We next addressed whether the unveiled sequence‐specific gene silencing mediated by long dsRNA in cells deficient in the IFN response is mediated by the canonical RNAi pathway. A hallmark of RNAi is the production of 21–25‐nt siRNAs following processing by Dicer of long dsRNA. We therefore transfected Ifnar1 −/− MEFs with dsRNA‐RL or dsRNA‐GFP and analysed total RNA by Northern blot one day later using appropriate probes. In both sets of transfected cells, we detected sequence‐specific RNAs of ~22 nt in length, in line with the size of siRNAs typically generated by mammalian Dicer (Zhang et al, 2002; Vermeulen et al, 2005; Flemr et al, 2013; Maillard et al, 2013; Kennedy et al, 2015) and similar to the size generated by incubating dsRNA‐RL or dsRNA‐GFP with human Dicer complexes in vitro (Fig 4A). We then directly addressed the role of Dicer in dsRNA‐transfected cells. To obviate the detrimental effect of complete Dicer ablation, which would prevent miRNA generation and lead to strong selection for atypical clones (Kim et al, 2009), we chose to decrease its expression in Mavs −/− MEFs expressing d2GFP by using shRNA‐mediated silencing (Fig 4B). The sequence‐specific silencing of d2GFP by dsRNA‐GFP was highly reduced following knock‐down of Dicer (DICER shRNA #1) but was unaffected by either a non‐targeting shRNA control or an inefficient shRNA against Dicer (DICER shRNA #2) (Fig 4C). Next, we evaluated the role of RISC. Of the four mammalian Ago proteins (Ago1–4), only Ago2 is essential for experimental RNAi induced by siRNA (Meister & Tuschl, 2004; Wilson & Doudna, 2013). We therefore used CRISPR technology to delete Ago2 in Mavs −/− MEFs expressing d2GFP (Fig 4D).
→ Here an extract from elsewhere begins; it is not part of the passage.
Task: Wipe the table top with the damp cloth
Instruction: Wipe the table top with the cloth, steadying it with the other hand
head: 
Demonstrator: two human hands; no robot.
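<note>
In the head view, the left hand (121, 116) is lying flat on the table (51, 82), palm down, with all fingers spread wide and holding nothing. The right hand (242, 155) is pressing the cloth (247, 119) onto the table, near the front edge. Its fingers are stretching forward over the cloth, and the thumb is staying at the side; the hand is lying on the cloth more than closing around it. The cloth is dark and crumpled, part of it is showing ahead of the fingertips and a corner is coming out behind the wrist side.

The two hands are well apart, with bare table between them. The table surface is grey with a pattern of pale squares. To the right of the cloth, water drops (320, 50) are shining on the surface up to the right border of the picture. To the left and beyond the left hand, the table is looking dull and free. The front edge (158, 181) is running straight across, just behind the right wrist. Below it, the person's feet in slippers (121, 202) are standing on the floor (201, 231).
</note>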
The early sequence‐unspecific decrease in d2GFP levels induced by either dsRNA‐RL or dsRNA‐GFP was not affected by loss of Ago2 in CRISPR‐targeted clones (Fig 4E). In contrast, the sequence‐specific silencing of d2GFP observed 48 h.p.t. of dsRNA‐GFP in Mavs −/− MEFs was completely abolished in Mavs −/− Ago2 −/− MEFs (Fig 4E). We independently generated different Mavs −/− Ago2 −/− MEFs clones expressing stable GFP rather than d2GFP and confirmed the essential role of Ago2 in the sequence‐specific response to long dsRNAs, as well as to siRNAs (Appendix Fig S4A–C). We further generated Ago1 −/−‐CRISPR‐targeted clones and showed that, in contrast to Ago2, Ago1 is dispensable for dsRNA‐dependent sequence‐specific gene silencing (Appendix Fig S4D–F).
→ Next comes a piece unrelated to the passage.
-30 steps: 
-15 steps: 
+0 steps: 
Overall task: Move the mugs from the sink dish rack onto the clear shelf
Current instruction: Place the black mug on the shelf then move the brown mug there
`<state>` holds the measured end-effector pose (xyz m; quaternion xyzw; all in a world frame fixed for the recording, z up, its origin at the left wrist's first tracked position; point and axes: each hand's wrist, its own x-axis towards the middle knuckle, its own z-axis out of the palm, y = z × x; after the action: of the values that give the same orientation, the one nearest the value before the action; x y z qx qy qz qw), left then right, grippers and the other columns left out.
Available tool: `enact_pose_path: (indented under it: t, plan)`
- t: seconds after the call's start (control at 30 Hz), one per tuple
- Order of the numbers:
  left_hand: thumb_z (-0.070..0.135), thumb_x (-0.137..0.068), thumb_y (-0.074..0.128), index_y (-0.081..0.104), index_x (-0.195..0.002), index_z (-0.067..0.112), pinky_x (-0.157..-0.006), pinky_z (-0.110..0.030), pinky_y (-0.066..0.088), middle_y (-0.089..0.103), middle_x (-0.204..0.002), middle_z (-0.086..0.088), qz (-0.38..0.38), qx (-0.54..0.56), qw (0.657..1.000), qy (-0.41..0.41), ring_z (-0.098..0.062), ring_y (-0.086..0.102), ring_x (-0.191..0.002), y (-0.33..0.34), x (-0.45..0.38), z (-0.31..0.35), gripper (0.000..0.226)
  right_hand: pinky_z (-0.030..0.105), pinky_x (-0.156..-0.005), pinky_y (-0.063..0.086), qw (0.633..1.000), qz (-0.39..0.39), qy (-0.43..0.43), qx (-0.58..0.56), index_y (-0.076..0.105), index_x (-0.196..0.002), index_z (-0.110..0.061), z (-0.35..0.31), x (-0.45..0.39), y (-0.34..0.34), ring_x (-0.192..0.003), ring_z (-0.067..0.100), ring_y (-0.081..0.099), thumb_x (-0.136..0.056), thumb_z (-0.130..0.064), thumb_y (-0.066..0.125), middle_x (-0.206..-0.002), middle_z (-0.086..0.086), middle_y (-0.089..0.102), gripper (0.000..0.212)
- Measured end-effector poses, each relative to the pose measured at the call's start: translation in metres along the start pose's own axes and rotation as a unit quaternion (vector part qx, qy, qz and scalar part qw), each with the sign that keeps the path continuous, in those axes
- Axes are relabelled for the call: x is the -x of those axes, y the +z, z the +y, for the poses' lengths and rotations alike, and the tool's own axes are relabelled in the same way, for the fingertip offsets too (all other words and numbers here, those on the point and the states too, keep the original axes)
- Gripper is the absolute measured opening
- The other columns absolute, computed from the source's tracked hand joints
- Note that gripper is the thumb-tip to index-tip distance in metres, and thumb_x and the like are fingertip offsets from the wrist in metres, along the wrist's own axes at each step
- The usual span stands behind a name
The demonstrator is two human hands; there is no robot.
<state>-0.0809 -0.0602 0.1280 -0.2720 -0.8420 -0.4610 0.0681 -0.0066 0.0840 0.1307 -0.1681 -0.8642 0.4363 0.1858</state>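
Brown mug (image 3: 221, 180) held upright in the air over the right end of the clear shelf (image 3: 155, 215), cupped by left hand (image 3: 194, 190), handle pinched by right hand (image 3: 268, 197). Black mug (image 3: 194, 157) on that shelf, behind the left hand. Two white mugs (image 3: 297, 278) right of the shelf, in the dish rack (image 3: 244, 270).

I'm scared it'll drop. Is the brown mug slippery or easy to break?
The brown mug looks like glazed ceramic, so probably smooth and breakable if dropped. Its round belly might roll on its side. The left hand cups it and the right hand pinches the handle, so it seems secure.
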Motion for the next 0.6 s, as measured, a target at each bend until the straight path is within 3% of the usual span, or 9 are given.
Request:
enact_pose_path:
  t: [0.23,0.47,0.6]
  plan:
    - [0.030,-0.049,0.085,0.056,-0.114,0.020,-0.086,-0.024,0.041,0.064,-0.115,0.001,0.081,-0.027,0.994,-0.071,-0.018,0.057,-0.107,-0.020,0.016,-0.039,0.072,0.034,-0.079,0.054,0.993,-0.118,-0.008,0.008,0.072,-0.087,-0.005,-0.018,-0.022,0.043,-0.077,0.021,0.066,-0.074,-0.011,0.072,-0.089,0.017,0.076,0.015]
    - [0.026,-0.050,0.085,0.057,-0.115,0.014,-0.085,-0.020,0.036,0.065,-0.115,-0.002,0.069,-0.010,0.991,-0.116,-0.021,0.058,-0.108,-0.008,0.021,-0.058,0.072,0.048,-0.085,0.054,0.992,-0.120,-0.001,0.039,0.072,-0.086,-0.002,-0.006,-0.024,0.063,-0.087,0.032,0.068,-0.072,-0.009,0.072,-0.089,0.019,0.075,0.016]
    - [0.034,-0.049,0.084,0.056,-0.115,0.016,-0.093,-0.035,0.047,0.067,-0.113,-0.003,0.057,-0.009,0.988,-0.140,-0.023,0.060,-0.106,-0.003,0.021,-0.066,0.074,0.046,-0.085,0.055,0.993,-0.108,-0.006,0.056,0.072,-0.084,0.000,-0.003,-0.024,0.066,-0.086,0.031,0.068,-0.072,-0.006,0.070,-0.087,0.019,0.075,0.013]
Figure 4. Sequence‐specific gene silencing by long dsRNA depends on Dicer and Ago2.

Figure 4

  1. Northern blot analysis of Ifnar1 −/− MEFs at 24 h.p.t. with the indicated dsRNA or transfection reagent alone (mock) using a probe specific for dsRNA‐GFP (top) or dsRNA‐RL (bottom). Reactions from a dicing assay using the indicated dsRNA incubated in vitro with immunoprecipitated FLAG‐human Dicer were loaded in parallel. Two lanes (delimited by dashed lines) were left empty between the Ifnar1 −/− MEFs transfected samples and the in vitro dicing assay reactions. A miRNA marker containing three synthetic ssRNA oligonucleotides of 17, 21 and 25 nt in length was run in parallel. Endogenous U6 was used as a loading control. Signals corresponding to the dsRNA‐derived siRNAs are indicated with an arrow. The membrane was first probed for dsRNA‐GFP (top), then probed for the miRNA marker (top left) and subsequently stripped and reprobed for dsRNA‐RL (middle) and finally stripped and reprobed for both U6 (bottom) and for the miRNA marker again (middle left).
  2. Western blot of Dicer in d2GFP‐expressing Mavs −/− MEFs either not transduced (NT) or transduced to express a non‐targeting shRNA control (CTL shRNA) or two different Dicer‐specific targeting shRNAs (DICER shRNA #1 and #2). P97 served as a loading control.
  3. Cells described in (B) were transfected or not (mock) with the indicated Cy5‐labelled dsRNAs, and d2GFP level in Cy5+ cells was monitored by flow cytometry 48 h later. Please note that the biphasic pattern of d2GFP level observed in dsRNA‐GFP transfected cells is caused by a lower transfection efficiency of dsRNA in these cells giving rise to significant amounts of lowly transfected cells that do not display a decreased level of d2GFP.
  4. Western blots of Ago2 in parental Mavs −/− MEFs stably expressing d2GFP and three Mavs −/− Ago2 −/− clones generated by CRISPR/CAS9‐mediated genome engineering. P97 served as a loading control.
  5. Mavs −/− (parental line) and Mavs −/− Ago2 −/− MEFs (clone 5.1) stably expressing d2GFP were transfected or not (mock) with the indicated Cy5‐labelled dsRNAs and d2GFP level in Cy5+ cells was monitored by flow cytometry 48 h later.
Data information: Histogram plots are representative of two independent experiments (C) or of two independent CRISPR clones (E). Each histogram and bar represents a sample size of 10,000 cells. Bar graphs depict median fluorescence values normalised to those in mock‐transfected samples. Mean values and SD of two independent experiments (C) or of two independent CRISPR clones (B) are shown. Statistical analysis was performed using two‐way ANOVA with Sidak's multiple comparisons test as post‐test for pairwise comparisons. Significant differences with Sidak's multiple comparisons test are shown (ns, not significant; *P < 0.05; ***P < 0.001).Source data are available online for this figure.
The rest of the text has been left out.